About this exercise: Omit all pictures, then retype the data exactly as given.

Input data:
━━━━

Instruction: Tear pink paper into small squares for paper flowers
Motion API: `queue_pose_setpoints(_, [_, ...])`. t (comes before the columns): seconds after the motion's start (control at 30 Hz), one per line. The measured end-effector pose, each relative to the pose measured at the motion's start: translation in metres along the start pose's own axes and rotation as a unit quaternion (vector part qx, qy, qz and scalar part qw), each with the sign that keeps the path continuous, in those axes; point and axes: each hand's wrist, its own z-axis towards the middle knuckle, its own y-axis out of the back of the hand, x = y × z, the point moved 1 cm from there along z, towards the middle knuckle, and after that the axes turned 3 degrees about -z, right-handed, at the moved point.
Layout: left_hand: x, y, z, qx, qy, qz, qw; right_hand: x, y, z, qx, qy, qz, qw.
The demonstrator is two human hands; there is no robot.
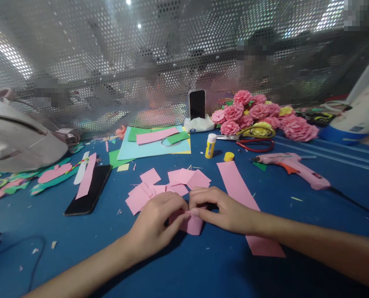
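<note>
Between my two hands is a small piece of pink paper (193, 225), bent or folded over and pinched along its upper edge. My left hand (159, 219) grips its left side, thumb against fingers. On the other side, my right hand (220, 209) pinches the paper near the same edge, its fingers curled. Just beyond the hands lie several loose pink paper squares (150, 177), some overlapping. A long pink paper strip (238, 184) passes under my right wrist. Behind it stand an uncapped glue stick (210, 147) and its yellow cap (228, 157).
A pink glue gun (291, 161) lies right, its cord trailing off. Scissors (255, 144) rest before pink paper flowers (243, 111). A phone (197, 105) stands at the back; another phone (93, 192) lies left under a pink strip. Coloured sheets (153, 151) and a pale bag (20, 136) are farther off.
</note>
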Motion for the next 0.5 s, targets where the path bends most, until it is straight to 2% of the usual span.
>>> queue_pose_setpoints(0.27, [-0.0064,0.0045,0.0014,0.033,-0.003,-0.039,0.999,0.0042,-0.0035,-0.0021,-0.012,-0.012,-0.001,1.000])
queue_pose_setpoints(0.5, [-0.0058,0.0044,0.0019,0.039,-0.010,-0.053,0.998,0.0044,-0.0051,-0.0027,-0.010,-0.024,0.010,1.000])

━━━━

Exercise output:
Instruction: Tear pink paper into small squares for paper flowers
Motion API: `queue_pose_setpoints(_, [_, ...])`. t (comes before the columns): seconds after the motion's start (control at 30 Hz), one per line. The measured end-effector pose, each relative to the pose measured at the motion's start: translation in metres along the start pose's own axes and rotation as a unit quaternion (vector part qx, qy, qz and scalar part qw), each with the sign that keeps the path continuous, in those axes; point and axes: each hand's wrist, its own z-axis towards the middle knuckle, its own y-axis out of the back of the hand, x = y × z, the point moved 1 cm from there along z, towards the middle knuckle, and after that the axes turned 3 degrees about -z, right-handed, at the moved point.
Layout: left_hand: x, y, z, qx, qy, qz, qw; right_hand: x, y, z, qx, qy, qz, qw.
The demonstrator is two human hands; there is no robot.
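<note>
Between my two hands is a small piece of pink paper (193, 225), bent or folded over and pinched along its upper edge. My left hand (159, 219) grips its left side, thumb against fingers. On the other side, my right hand (220, 209) pinches the paper near the same edge, its fingers curled. Just beyond the hands lie several loose pink paper squares (150, 177), some overlapping. A long pink paper strip (238, 184) passes under my right wrist. Behind it stand an uncapped glue stick (210, 147) and its yellow cap (228, 157).
A pink glue gun (291, 161) lies right, its cord trailing off. Scissors (255, 144) rest before pink paper flowers (243, 111). A phone (197, 105) stands at the back; another phone (93, 192) lies left under a pink strip. Coloured sheets (153, 151) and a pale bag (20, 136) are farther off.
</note>
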Motion for the next 0.5 s, targets where the path bends most, until it is straight to 2% of the usual span.
>>> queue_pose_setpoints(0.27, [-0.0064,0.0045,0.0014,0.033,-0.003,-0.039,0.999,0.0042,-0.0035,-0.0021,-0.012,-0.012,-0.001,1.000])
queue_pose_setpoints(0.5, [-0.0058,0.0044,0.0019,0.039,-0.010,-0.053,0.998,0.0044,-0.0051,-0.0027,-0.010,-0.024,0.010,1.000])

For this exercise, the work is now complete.